What to produce - The data below should be restated word for word, pictures omitted.
Dataset excerpt below:
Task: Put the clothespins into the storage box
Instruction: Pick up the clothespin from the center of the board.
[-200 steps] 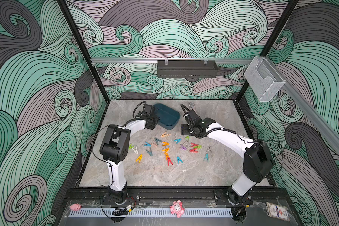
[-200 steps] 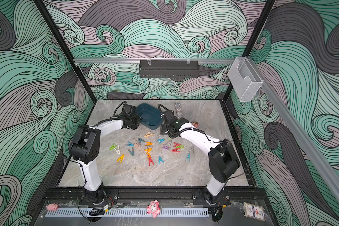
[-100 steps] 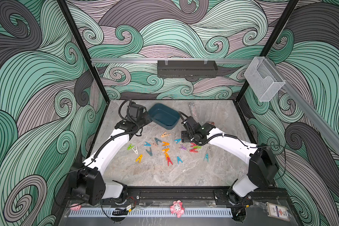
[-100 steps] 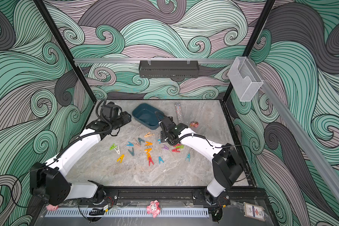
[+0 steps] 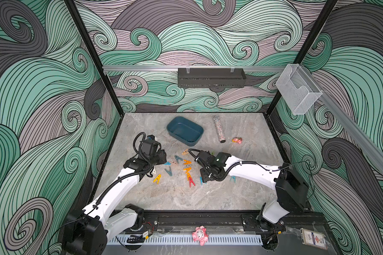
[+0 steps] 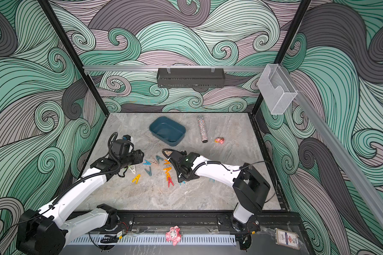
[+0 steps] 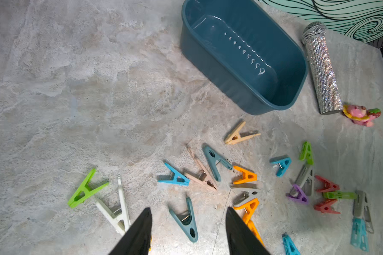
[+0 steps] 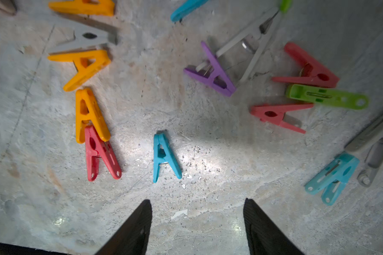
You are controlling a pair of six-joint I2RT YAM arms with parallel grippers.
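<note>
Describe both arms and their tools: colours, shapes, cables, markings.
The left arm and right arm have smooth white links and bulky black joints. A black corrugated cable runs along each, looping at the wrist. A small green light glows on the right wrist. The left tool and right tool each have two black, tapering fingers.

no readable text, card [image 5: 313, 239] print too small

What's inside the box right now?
Nothing seen: the box shows bare floor with glints; clothespins lie outside. Its near wall hides a strip of floor in the left wrist view.
</note>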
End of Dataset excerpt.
Response to the exercise -
Task: Put the clothespins into the storage box
Instruction: Pick up the clothespin from the center of the board.
[-200 steps] 
[-200 steps] 
[-100 steps] 
[-100 steps] 
[+0 steps] 
[+0 steps] 
[+0 steps] 
[+0 steps] 
You are controlling a pair of six-joint I2RT YAM arms with parallel grippers.
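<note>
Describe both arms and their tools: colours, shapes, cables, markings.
The left arm and right arm have smooth white links and bulky black joints. A black corrugated cable runs along each, looping at the wrist. A small green light glows on the right wrist. The left tool and right tool each have two black, tapering fingers.

no readable text, card [image 5: 313, 239] print too small

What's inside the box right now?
Nothing seen: the box shows bare floor with glints; clothespins lie outside. Its near wall hides a strip of floor in the left wrist view.
</note>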

There's nothing left to add to the answer.